▶ _WHAT IS NEEDED_:
Pull each line containing "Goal" out of the data and copy it.

▶ _GIVEN DATA_:

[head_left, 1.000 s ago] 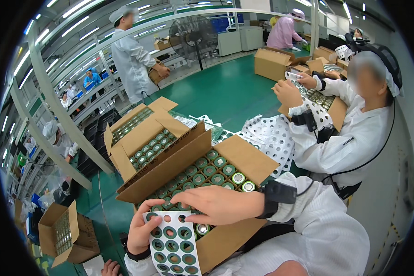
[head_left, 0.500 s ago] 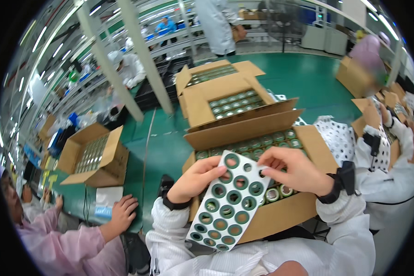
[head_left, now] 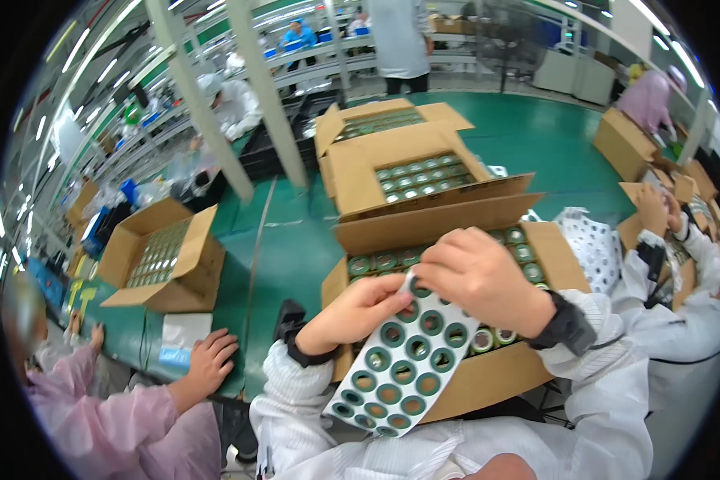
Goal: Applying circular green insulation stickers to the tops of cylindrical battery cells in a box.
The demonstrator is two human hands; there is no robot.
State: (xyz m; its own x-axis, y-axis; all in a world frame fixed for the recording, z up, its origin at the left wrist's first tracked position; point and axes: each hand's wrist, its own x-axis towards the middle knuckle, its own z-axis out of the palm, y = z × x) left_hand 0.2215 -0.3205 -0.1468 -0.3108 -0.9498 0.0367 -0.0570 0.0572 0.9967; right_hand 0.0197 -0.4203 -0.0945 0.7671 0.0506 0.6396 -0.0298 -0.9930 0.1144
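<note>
A white sheet of green ring stickers [head_left: 414, 349] hangs tilted in front of me, over the near edge of an open cardboard box [head_left: 488, 382]. My left hand [head_left: 356, 314] grips its upper left edge between thumb and fingers. The fingers of my right hand [head_left: 484, 276] are pinched together at the sheet's top corner, which bends up there. Whether a single ring is between them is hidden. Behind my hands, the box holds rows of cylindrical cells with green-ringed tops [head_left: 360, 264], partly covered by the sheet and right hand.
Another open carton of cells [head_left: 408, 178] stands behind mine, and a smaller carton [head_left: 192, 276] sits to the left. A co-worker's hand [head_left: 213, 358] rests on the green table beside a white-and-blue packet [head_left: 186, 336]. Perforated white sheets [head_left: 590, 244] lie right, near another co-worker's hands [head_left: 658, 208].
My right hand has moved left across the sheet's top, from its right corner to beside my left fingers. The sheet's top now bends up. At far right, the co-worker's hands have moved.
</note>
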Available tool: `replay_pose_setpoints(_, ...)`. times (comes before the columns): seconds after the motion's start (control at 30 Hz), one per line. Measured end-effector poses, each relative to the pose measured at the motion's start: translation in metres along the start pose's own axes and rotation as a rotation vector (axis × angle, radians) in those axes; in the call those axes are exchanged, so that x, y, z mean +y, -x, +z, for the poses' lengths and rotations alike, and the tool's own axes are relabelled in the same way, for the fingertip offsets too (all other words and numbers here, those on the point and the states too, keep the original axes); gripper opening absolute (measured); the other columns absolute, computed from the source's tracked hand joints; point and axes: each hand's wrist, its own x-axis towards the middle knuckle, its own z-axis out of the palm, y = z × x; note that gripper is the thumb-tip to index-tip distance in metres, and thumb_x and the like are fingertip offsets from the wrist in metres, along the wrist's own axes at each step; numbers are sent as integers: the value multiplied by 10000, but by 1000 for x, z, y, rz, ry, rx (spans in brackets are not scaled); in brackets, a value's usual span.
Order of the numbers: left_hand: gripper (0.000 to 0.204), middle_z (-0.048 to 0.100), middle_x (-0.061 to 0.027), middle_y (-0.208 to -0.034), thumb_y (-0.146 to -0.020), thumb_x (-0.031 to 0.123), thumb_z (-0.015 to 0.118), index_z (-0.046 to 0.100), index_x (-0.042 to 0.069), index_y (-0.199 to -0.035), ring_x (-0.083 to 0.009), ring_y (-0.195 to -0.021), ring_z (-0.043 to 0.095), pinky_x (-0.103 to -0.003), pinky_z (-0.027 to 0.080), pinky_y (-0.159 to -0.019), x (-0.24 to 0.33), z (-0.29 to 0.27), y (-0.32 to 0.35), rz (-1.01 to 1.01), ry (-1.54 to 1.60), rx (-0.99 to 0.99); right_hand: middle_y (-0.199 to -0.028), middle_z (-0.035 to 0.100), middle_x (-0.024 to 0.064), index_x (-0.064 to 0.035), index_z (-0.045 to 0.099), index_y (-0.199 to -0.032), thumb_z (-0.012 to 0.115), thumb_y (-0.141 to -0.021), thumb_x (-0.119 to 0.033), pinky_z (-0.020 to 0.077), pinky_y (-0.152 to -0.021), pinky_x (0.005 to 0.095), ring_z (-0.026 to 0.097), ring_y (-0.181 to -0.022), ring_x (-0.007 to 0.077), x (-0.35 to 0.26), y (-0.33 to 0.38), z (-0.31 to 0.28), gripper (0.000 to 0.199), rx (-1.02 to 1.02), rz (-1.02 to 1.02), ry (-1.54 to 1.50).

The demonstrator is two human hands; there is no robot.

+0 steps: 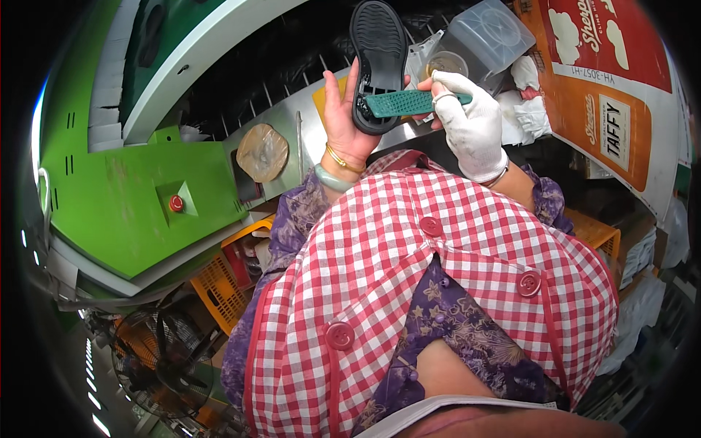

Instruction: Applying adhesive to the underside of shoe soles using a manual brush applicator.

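A black shoe sole (378, 45) stands nearly upright in front of me, its hollow heel part toward me. My left hand (345, 120) supports that heel end from the left and from behind, bare palm up, with some fingers stretched out past its edge. My right hand (471, 124), in a white glove, pinches a flat, ridged green brush-like tool (405, 104) between thumb and fingers. The tool's wide end lies across the sole's heel cavity, where a wet-looking shine shows. Whether it has bristles, I cannot make out.
Beyond my right hand are a small round cup (447, 63) and a clear plastic container (491, 36). Shoe boxes (613, 95) are stacked at the right. A green machine (139, 204) with a red button (176, 203) fills the left, beside a brown round pad (263, 152).
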Motion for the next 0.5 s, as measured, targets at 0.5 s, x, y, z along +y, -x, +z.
replay_pose_setpoints(0.5, 880, 436, -183, -1325, -837, 727, 244, 273, 51, -1400, -312, -1152, 508, -493, 426, -946, 16, -17, 13, -165, -179, 14, -830, 639, 19, -31, 615, -1021, 518, -924, -192, 418, -542, 148, 615, -704, 45, -25, -20, -2, 212, -351, 193, 82)
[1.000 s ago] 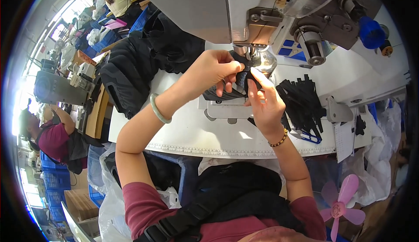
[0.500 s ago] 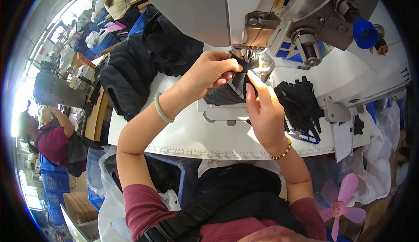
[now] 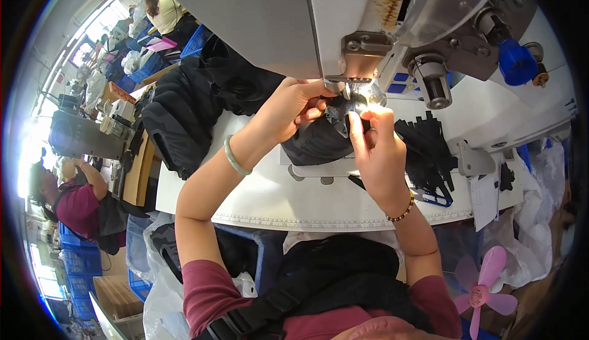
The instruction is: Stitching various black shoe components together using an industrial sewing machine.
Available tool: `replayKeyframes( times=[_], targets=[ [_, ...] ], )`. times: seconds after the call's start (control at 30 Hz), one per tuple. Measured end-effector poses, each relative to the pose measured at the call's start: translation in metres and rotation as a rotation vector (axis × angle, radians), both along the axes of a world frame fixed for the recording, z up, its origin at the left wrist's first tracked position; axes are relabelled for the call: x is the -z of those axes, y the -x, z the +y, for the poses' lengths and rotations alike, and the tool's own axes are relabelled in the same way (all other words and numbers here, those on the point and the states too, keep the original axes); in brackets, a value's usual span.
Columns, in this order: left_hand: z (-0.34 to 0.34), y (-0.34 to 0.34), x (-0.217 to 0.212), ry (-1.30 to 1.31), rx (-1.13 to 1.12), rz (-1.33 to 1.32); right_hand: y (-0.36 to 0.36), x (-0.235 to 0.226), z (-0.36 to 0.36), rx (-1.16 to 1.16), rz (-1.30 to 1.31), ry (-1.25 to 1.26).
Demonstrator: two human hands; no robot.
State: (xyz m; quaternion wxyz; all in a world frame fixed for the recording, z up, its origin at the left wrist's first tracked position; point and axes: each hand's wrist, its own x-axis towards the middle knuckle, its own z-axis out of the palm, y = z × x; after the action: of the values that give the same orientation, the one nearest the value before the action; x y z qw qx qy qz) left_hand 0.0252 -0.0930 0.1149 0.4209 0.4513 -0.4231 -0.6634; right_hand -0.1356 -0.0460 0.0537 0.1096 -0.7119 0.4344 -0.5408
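Observation:
A dark fabric piece [image 3: 319,143] lies under the needle area of a white sewing machine [image 3: 257,8]. My left hand [image 3: 294,108] pinches its upper edge beside the presser foot [image 3: 350,89]. On the other side my right hand [image 3: 379,150] has its thumb and forefinger closed at the fabric near the needle; bright lamp light washes out those fingertips. The folded edge stands up between both hands. What exactly lies between the right fingertips is hard to make out.
Dark garment pieces [image 3: 184,107] are heaped left of the machine. Black strips [image 3: 426,150] lie right of my right hand, by a blue-handled tool [image 3: 437,199]. A ruler tape [image 3: 331,223] edges the white table. A pink fan [image 3: 480,294] is at lower right; a co-worker [image 3: 80,205] sits far left.
My right hand has moved slightly right and its fingertips have drawn together near the needle. My left hand still grips the fabric. The whole view has shifted a little.

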Motion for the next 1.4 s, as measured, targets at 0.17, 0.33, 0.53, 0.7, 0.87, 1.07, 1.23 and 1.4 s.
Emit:
replayKeyframes(
  times=[0.17,0.33,0.53,0.7,0.87,1.07,1.23,1.4],
  targets=[
    [-0.011,-0.012,0.004,-0.018,0.100,0.037,-0.004,-0.002,-0.003,-0.039,-0.102,-0.045],
    [-0.007,-0.008,0.006,0.044,0.030,-0.086,-0.001,0.005,-0.002,-0.120,-0.204,-0.081],
    [0.000,-0.003,0.007,0.166,0.096,-0.182,0.002,0.008,-0.002,-0.214,-0.308,-0.128],
    [0.005,-0.009,0.007,0.268,0.089,-0.104,-0.008,0.011,0.007,-0.256,-0.265,-0.074],
    [0.046,-0.057,-0.011,0.434,0.337,-0.575,-0.009,0.006,0.037,-0.319,0.118,0.150],
    [0.077,-0.083,-0.009,0.659,0.386,-0.662,-0.023,-0.020,0.005,-0.668,0.114,-0.301],
    [0.092,-0.085,0.002,0.606,0.256,-0.699,-0.024,-0.028,-0.004,-0.805,0.170,-0.511],
    [0.096,-0.083,0.007,0.611,0.161,-0.625,-0.028,-0.024,0.007,-0.655,0.170,0.158]
  ],
)
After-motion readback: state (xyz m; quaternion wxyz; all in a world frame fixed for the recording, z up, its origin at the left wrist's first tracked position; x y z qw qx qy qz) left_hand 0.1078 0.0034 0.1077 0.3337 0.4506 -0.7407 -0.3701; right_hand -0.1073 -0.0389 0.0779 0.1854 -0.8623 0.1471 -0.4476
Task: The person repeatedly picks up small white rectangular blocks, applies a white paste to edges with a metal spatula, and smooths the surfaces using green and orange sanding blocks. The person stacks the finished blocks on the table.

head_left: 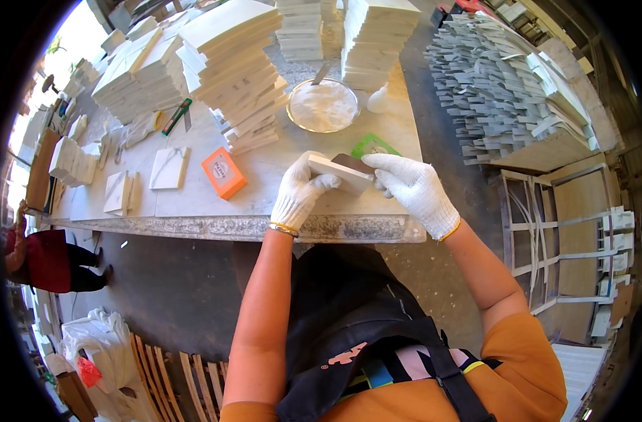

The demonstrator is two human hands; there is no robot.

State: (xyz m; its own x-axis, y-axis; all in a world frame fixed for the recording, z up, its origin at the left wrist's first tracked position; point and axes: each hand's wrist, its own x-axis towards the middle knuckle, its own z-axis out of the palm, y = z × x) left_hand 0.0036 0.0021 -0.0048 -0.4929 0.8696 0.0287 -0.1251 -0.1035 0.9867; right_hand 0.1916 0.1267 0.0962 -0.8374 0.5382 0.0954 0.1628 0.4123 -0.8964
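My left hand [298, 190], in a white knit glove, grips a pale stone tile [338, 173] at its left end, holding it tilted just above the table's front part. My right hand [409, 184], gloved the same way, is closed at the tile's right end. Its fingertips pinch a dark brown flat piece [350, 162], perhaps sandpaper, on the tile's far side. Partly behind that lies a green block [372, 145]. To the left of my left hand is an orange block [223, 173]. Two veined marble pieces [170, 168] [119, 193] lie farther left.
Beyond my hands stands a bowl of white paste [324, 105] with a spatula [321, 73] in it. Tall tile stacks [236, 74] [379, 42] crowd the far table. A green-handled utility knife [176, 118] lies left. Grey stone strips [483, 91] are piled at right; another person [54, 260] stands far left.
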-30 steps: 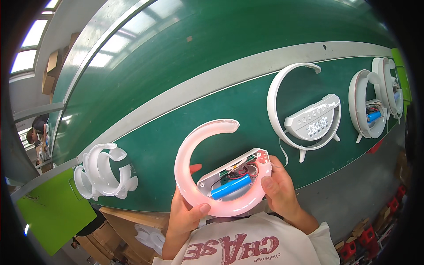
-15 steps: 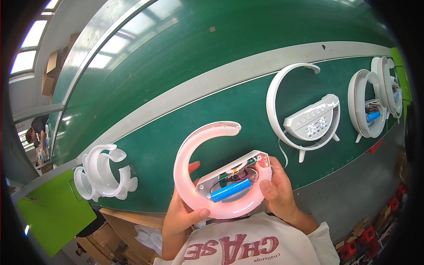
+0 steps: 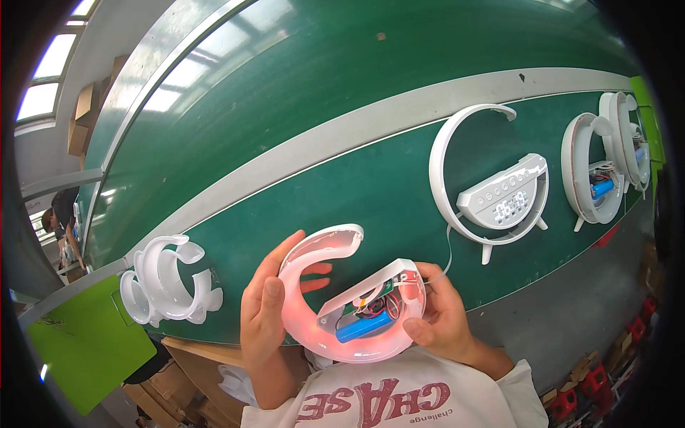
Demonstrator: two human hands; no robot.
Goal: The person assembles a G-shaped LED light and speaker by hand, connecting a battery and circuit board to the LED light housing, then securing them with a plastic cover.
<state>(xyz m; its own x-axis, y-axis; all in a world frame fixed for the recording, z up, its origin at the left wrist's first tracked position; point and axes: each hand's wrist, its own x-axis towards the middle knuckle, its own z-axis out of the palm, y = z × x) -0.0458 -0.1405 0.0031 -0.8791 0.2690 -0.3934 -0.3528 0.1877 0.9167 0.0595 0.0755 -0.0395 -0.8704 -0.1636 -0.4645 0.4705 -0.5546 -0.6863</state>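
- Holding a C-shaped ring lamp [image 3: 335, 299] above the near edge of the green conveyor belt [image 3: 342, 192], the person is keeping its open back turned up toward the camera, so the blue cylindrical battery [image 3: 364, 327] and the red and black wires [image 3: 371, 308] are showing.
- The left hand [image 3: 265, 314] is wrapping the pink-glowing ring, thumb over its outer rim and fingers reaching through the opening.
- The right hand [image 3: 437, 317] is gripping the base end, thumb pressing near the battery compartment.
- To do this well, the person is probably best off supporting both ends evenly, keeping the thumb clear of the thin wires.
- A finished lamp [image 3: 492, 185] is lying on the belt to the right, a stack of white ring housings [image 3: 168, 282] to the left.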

▶ _TASK RESULT_:
Goal: Applying circular green insulation stickers to the tops of cylindrical battery cells in a box.
Goal: The person assembles a G-shaped LED light and speaker by hand, connecting a battery and circuit board to the LED light housing, then securing them with a plastic cover.

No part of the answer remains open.